- **Exercise brief**
Look for the word "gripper" in the material below, then report each line where it occurs.

- **Data provided**
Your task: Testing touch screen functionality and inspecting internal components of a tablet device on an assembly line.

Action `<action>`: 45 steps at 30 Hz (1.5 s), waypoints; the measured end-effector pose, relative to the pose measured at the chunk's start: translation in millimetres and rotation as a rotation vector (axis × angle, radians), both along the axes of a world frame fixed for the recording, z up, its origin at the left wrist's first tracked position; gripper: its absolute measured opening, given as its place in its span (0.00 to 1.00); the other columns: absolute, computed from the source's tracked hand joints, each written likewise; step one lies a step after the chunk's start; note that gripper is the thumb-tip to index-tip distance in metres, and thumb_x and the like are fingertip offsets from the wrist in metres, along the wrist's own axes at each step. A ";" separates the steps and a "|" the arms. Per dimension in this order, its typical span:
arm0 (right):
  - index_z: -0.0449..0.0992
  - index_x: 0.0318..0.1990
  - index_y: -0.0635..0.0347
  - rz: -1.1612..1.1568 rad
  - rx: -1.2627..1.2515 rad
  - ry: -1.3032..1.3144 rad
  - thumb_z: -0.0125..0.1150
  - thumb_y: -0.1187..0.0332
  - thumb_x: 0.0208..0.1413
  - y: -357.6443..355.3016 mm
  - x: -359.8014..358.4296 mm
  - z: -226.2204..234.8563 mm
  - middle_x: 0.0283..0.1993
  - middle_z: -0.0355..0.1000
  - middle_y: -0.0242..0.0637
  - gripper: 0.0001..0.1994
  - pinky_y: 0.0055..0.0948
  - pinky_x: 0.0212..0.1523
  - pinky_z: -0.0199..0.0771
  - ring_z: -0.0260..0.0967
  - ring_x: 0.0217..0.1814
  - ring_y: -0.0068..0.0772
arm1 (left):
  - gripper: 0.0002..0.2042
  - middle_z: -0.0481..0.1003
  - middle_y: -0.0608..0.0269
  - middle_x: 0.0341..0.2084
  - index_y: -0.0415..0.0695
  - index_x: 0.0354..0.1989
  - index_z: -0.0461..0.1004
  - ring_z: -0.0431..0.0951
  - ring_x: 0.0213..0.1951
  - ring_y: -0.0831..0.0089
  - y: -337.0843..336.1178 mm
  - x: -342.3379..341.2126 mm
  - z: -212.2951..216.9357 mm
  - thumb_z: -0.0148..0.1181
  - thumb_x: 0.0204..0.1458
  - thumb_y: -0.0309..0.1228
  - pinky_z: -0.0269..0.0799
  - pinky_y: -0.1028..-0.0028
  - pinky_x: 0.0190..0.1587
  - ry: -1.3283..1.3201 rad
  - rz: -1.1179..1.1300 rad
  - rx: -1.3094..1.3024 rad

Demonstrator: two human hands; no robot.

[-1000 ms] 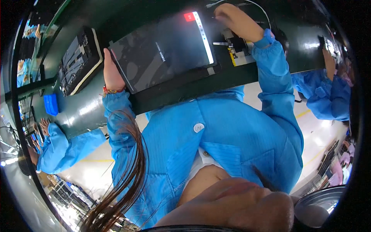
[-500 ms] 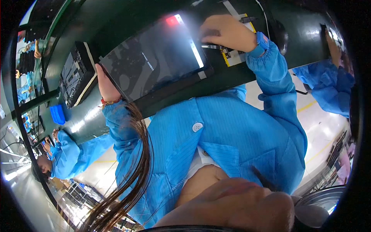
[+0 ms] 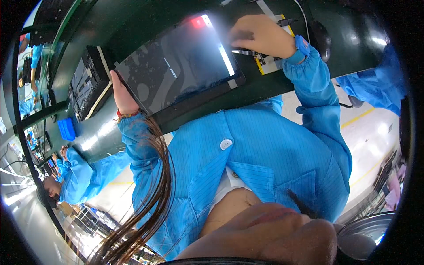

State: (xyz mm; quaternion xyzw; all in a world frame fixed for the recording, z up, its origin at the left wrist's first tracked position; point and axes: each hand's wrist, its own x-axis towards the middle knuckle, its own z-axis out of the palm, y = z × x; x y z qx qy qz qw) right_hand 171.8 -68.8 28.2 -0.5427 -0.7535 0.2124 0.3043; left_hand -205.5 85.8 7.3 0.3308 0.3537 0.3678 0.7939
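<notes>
A dark flat display panel (image 3: 163, 66) lies tilted on the bench, with a bright white strip along its right side and a red glow at its top. My left hand (image 3: 125, 96) grips its left edge, some fingers hidden by the panel. Over the panel's right side, my right hand (image 3: 265, 37) is closed with fingers curled; whatever they hold is hidden. Below those fingers a silvery flat cable (image 3: 243, 52) reaches toward a small circuit board with yellow edges (image 3: 267, 66), partly covered by my hand.
Left of the panel stands a black tray of dark flat parts (image 3: 86, 86), with a small blue box (image 3: 66, 129) nearer. A black computer mouse (image 3: 319, 42) and a white cable (image 3: 305, 20) lie to the right on the dark green bench (image 3: 353, 48). Co-workers in blue sit at both sides.
My hands and the panel keep almost the same pose, with only a slight shift in view. At the right, the co-worker's hand has gone from sight and the blue sleeve has moved.
</notes>
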 end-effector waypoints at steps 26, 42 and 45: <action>0.78 0.43 0.54 -0.750 0.440 -0.667 0.60 0.61 0.53 -52.8 63.2 -6.1 0.50 0.73 0.41 0.12 0.40 0.55 0.66 0.67 0.54 0.47 | 0.27 0.73 0.56 0.47 0.39 0.52 0.69 0.72 0.48 0.62 -6.3 11.1 5.8 0.40 0.61 0.52 0.67 0.65 0.53 -0.060 -0.008 -0.098; 0.74 0.50 0.60 -0.892 0.128 -0.648 0.51 0.61 0.58 -98.5 89.7 -45.2 0.56 0.67 0.51 0.17 0.41 0.58 0.61 0.63 0.58 0.53 | 0.24 0.78 0.62 0.38 0.42 0.44 0.74 0.77 0.37 0.69 -0.4 9.8 -4.7 0.44 0.60 0.51 0.74 0.72 0.40 0.034 0.086 -0.125; 0.74 0.50 0.60 -0.900 0.129 -0.665 0.52 0.61 0.58 -96.1 96.2 -47.7 0.54 0.68 0.51 0.17 0.41 0.58 0.62 0.64 0.57 0.52 | 0.24 0.77 0.60 0.38 0.41 0.45 0.74 0.77 0.37 0.68 -1.9 10.8 -3.7 0.44 0.60 0.51 0.75 0.70 0.41 -0.005 0.080 -0.122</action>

- **The completed task**
Action `<action>`: 45 steps at 30 Hz (1.5 s), waypoints; the measured end-effector pose, relative to the pose measured at the chunk's start: translation in millimetres and rotation as a rotation vector (axis × angle, radians), both along the axes of a world frame fixed for the recording, z up, its origin at the left wrist's first tracked position; gripper: its absolute measured opening, given as its place in its span (0.00 to 1.00); the other columns: absolute, computed from the source's tracked hand joints, each written likewise; step one lies a step after the chunk's start; note that gripper is the thumb-tip to index-tip distance in metres, and thumb_x and the like are fingertip offsets from the wrist in metres, along the wrist's own axes at each step. A ";" separates the steps and a "|" the arms. Per dimension in this order, its typical span:
  - gripper: 0.0001..0.1994
  - gripper: 0.0002..0.2042

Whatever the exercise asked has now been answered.